• WORK TASK
Go through the listing below and repeat it exactly, dropping the pictures.

SOURCE MATERIAL below:

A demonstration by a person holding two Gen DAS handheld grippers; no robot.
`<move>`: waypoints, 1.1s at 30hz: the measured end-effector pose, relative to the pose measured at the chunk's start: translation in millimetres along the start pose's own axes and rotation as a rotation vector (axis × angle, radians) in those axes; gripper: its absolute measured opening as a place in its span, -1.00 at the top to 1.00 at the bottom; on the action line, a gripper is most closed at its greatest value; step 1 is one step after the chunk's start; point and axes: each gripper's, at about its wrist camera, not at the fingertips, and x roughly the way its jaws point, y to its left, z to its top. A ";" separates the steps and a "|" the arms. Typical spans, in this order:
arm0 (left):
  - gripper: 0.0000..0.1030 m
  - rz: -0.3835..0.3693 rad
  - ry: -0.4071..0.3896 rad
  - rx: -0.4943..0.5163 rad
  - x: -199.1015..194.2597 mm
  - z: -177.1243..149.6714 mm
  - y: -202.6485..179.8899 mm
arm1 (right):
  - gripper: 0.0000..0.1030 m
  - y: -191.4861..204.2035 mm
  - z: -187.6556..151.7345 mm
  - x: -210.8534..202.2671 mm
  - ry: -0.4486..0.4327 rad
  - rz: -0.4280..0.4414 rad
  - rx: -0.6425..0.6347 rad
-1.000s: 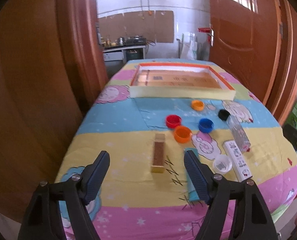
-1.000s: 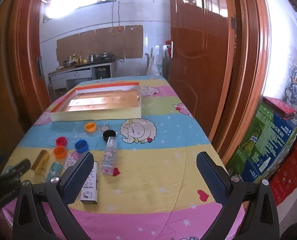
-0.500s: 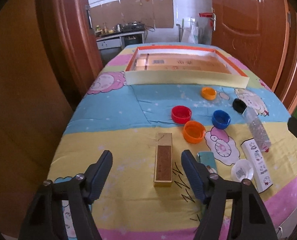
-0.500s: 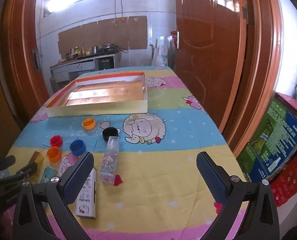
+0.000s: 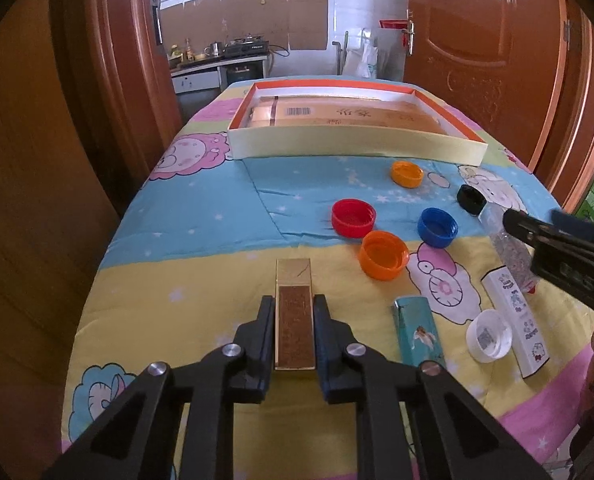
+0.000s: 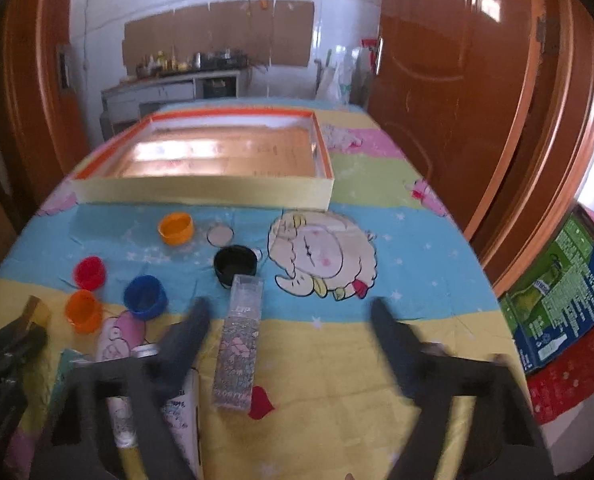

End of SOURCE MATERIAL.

• OUTPUT OF THE EXERCISE
A demonstration by a person holding two Gen DAS handheld grippers; no robot.
`<move>`: waypoints, 1.1s at 30hz: the measured end-effector pose, relative to the pose measured at the chunk's start: translation in millimetres along the start pose's own axes and rotation as a rotation vector (axis × angle, radians) in those axes; gripper: its absolute measured opening as a place in its span, -1.00 at the top to 1.00 at the bottom; on the action line, a gripper is most closed at its greatest value; step 1 is one step after the chunk's start; point and axes: each gripper's, at about its wrist camera, not at the fingertips, and x roughly the way its jaws point, y to its left, z to its top. A ";" separates the steps and a "|" the arms. Typical spans, in this order:
arm0 (left):
  - gripper: 0.0000..0.1030 m
  - rz: -0.3835..0.3693 rad
  - ry: -0.4071..0.3896 rad
  - rx: -0.4943..0.5163 rad
  - x: -199.1015..194.2597 mm
  - z: -177.1243..149.6714 mm
  - y: -202.6485..179.8899 mm
arm1 (right):
  - gripper: 0.0000..0.1030 m
  - y: -191.4861..204.2035 mm
  - z: -187.6556..151.7345 mm
  - x: -210.8534..202.2671 mm
  - ry: -0.4486..0.4327 rad
  - rz: -0.4280..0.4414 rad
  - rx: -0.6425..0.6347 rad
-1.000s: 
-1.000s: 
-0.500s: 
-0.500s: 
+0.000s: 
+0.000s: 

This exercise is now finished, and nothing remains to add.